Olivier Grasset, planétologueà franceinfo
Quelque 50 survols prévus (dont le plus proche à seulement 25 km de sa surface)
Pesant un peu plus de trois tonnes avec les réservoirs vides, Clipper mesure environ 5 mètres de haut et 30,5 mètres de long lorsque ses panneaux solaires sont déployés. Au total, Clipper doit réaliser 50 survols d'Europe pour la passer au crible avec tous ses instruments (caméra, spectromètre, magnétomètre et radar), qui seront tous activés en même temps. La Nasa a montré dans une vidéo un schéma montrant les multiples survols que réalisera la sonde autour d'Europe. Le plus proche passera à seulement 25 kilomètres de la croûte glacée.

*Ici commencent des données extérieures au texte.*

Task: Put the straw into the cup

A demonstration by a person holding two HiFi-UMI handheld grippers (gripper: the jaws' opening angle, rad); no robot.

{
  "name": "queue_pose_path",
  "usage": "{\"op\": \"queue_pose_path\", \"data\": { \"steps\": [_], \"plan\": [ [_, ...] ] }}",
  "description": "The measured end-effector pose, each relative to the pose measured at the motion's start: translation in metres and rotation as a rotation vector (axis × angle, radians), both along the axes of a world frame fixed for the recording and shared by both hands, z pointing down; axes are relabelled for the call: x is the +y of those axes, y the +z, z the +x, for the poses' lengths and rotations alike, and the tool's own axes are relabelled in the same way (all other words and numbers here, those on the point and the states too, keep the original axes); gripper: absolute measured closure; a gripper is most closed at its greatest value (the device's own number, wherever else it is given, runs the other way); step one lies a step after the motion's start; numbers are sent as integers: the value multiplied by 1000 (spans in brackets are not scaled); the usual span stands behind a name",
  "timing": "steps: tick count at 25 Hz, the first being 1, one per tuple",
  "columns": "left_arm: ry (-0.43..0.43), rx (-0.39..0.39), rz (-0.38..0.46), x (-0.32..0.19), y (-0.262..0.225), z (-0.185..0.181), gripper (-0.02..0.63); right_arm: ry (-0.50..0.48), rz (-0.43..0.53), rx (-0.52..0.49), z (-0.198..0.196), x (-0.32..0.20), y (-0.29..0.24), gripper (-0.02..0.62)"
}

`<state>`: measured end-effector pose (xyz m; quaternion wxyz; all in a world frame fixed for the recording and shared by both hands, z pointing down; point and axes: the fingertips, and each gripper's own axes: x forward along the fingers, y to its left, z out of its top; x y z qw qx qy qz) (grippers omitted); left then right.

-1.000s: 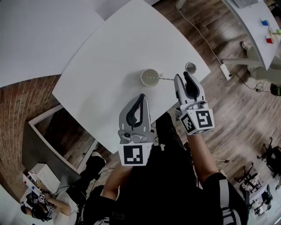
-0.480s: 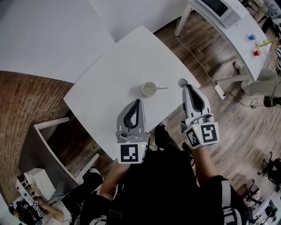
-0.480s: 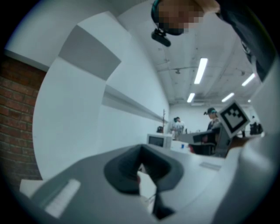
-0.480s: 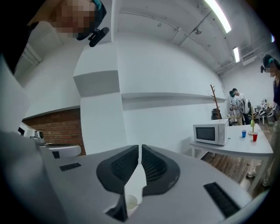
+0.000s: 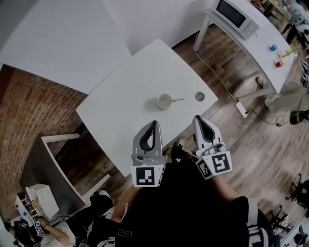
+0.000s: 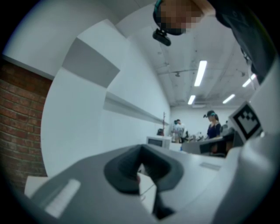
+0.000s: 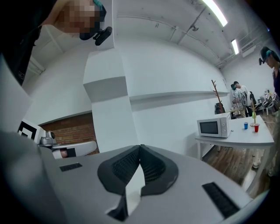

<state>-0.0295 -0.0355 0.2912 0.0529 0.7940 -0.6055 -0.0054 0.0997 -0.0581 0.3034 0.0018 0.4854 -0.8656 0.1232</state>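
white tbl point(image 5: 120, 96) | 1 small round obj point(image 5: 199, 96) on it | 1 microwave point(image 5: 235, 14) on side tbl point(image 5: 263, 54) | brick wall point(image 5: 34, 116)

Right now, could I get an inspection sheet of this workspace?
Surface: white table, three things on it.
Job's things: cup upright; straw in it, sticking out to the right.
Clutter: small round item beside the cup.
Grippers: left gripper and right gripper both shut, empty, near the table's front edge.
Cables: cord across the floor to a power strip.
Surroundings: brick wall; microwave on a side table.
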Motion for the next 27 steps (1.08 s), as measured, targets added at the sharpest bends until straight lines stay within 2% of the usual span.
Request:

Europa Clipper n'a pas pour objectif de trouver une éventuelle forme de vie sur Europe. Elle s'y rend pour établir un état des lieux le plus précis possible, notamment étudier d'éventuels geysers à sa surface. "On est sur de l'observation géophysique, sur de la chimie standard", précise Olivier Grasset.
Du travail en binôme avec la mission européenne Juice
La sonde européenne Juice, qui est partie en avril 2023 explorer les lunes glacées de Jupiter (dont Europe) va collaborer avec Europa Clipper pendant un temps. Les deux appareils vont notamment permettre de mieux connaître le champ magnétique de Jupiter, qui est jusqu'à vingt fois plus puissant que celui de la Terre, et la façon dont il interagit avec ses satellites, dont Europe.
"Le fait d'avoir deux engins sur place, au même moment, permet de faire de la science qui serait impensable avec un seul."
Olivier Grasset, planétologueà franceinfo
Avec deux appareils, il va être possible de faire des relevés comme s'il y avait un émetteur et un récepteur, résume encore le spécialiste. "Tout ça est travaillé de façon conjointe entre les équipes [de Juice et d'Europa Clipper] avec des réunions communes de l'ordre de deux fois par an, explique Oliver Grasset. Cela va permettre une optimisation du retour scientifique."
Un crash prévu sur Ganymède
Après sa mission, Europa Clipper pourrait finir son périple en se crashant sur Ganymède, un satellite important de Jupiter, et la plus grande lune de notre système solaire. "Cela pourrait être intéressant car l'impact soulèverait un nuage de glace qui pourrait ensuite être observé par Juice", remarque Olivier Grasset.
Pourquoi ne pas prévoir le crash de Clipper sur Europa et éventuellement permettre d'ultimes découvertes remarquables ? Les règles internationales de protection planétaire n'autorisent pas une telle manœuvre. Dans la mesure où Europa peut potentiellement abriter une forme de vie, et que l'on soupçonne des points de communication entre sa surface et un océan caché, les Terriens ont décidé de ne pas la contaminer. En revanche, comme l'a expliqué l'Agence spatiale européenne pour la mission Juice, Ganymède possède une croûte de glace assez épaisse, sans point de contact avec l'océan en-dessous, ce qui permet un crash d'un objet de fabrication terrestre à moindre risque.